• **Exercise prompt**: The full listing below should be returned without a single change.

• **Dataset excerpt**:
* * * *
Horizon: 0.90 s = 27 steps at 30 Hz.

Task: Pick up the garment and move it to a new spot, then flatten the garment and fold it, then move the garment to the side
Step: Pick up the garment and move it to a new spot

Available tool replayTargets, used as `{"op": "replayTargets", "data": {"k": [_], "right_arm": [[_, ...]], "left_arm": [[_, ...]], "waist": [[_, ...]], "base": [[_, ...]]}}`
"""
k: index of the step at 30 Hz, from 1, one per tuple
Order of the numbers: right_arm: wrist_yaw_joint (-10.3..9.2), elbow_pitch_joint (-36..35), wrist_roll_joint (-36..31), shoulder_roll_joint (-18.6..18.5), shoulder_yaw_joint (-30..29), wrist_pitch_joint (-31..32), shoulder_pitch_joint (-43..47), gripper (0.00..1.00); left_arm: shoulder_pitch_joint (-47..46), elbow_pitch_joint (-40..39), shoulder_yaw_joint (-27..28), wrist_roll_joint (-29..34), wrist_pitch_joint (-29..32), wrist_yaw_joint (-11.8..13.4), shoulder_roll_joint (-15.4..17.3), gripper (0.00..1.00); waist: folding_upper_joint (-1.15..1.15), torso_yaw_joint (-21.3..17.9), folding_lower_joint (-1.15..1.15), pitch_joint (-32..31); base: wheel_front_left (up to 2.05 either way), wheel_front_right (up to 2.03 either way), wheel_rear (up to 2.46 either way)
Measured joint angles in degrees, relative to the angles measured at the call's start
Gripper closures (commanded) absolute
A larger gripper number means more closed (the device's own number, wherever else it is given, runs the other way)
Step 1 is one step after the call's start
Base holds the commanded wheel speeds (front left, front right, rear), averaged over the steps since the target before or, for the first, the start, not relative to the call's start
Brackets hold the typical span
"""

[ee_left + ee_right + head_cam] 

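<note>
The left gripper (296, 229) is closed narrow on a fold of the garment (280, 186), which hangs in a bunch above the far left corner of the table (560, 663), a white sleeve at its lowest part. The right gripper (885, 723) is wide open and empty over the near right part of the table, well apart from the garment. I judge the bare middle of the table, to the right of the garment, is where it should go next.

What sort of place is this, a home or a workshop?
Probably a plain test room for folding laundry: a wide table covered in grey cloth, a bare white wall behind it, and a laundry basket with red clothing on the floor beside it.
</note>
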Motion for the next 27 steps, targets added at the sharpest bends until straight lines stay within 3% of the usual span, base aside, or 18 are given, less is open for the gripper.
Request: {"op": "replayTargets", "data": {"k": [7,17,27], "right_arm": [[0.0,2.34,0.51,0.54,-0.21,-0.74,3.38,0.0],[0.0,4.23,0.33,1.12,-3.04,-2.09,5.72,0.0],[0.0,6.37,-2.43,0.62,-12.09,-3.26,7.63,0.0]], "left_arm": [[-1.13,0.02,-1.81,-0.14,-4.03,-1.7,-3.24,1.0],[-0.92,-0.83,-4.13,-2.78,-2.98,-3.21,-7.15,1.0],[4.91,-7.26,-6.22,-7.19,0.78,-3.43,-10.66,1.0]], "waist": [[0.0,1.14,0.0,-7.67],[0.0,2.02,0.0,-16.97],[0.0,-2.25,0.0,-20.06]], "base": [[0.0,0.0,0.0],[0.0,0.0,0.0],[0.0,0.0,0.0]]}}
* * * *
• **Result of the exercise**:
Horizon: 0.90 s = 27 steps at 30 Hz.

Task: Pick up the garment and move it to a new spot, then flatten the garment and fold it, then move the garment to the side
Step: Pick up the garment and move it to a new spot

Available tool replayTargets, used as `{"op": "replayTargets", "data": {"k": [_], "right_arm": [[_, ...]], "left_arm": [[_, ...]], "waist": [[_, ...]], "base": [[_, ...]]}}`
"""
k: index of the step at 30 Hz, from 1, one per tuple
Order of the numbers: right_arm: wrist_yaw_joint (-10.3..9.2), elbow_pitch_joint (-36..35), wrist_roll_joint (-36..31), shoulder_roll_joint (-18.6..18.5), shoulder_yaw_joint (-30..29), wrist_pitch_joint (-31..32), shoulder_pitch_joint (-43..47), gripper (0.00..1.00); left_arm: shoulder_pitch_joint (-47..46), elbow_pitch_joint (-40..39), shoulder_yaw_joint (-27..28), wrist_roll_joint (-29..34), wrist_pitch_joint (-29..32), wrist_yaw_joint (-11.8..13.4), shoulder_roll_joint (-15.4..17.3), gripper (0.00..1.00); waist: folding_upper_joint (-1.15..1.15), torso_yaw_joint (-21.3..17.9), folding_lower_joint (-1.15..1.15), pitch_joint (-32..31); base: wheel_front_left (up to 2.05 either way), wheel_front_right (up to 2.03 either way), wheel_rear (up to 2.46 either way)
Measured joint angles in degrees, relative to the angles measured at the call's start
Gripper closures (commanded) absolute
A larger gripper number means more closed (the device's own number, wherever else it is given, runs the other way)
Step 1 is one step after the call's start
Base holds the commanded wheel speeds (front left, front right, rear), averaged over the steps since the target before or, for the first, the start, not relative to the call's start
Brackets hold the typical span
"""

[ee_left + ee_right + head_cam] 

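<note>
The left gripper (296, 229) is closed narrow on a fold of the garment (280, 186), which hangs in a bunch above the far left corner of the table (560, 663), a white sleeve at its lowest part. The right gripper (885, 723) is wide open and empty over the near right part of the table, well apart from the garment. I judge the bare middle of the table, to the right of the garment, is where it should go next.

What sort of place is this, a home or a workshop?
Probably a plain test room for folding laundry: a wide table covered in grey cloth, a bare white wall behind it, and a laundry basket with red clothing on the floor beside it.
</note>
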Motion for the next 27 steps, targets added at the sharpest bends until straight lines stay within 3% of the usual span, base aside, or 18 are given, less is open for the gripper.
Request: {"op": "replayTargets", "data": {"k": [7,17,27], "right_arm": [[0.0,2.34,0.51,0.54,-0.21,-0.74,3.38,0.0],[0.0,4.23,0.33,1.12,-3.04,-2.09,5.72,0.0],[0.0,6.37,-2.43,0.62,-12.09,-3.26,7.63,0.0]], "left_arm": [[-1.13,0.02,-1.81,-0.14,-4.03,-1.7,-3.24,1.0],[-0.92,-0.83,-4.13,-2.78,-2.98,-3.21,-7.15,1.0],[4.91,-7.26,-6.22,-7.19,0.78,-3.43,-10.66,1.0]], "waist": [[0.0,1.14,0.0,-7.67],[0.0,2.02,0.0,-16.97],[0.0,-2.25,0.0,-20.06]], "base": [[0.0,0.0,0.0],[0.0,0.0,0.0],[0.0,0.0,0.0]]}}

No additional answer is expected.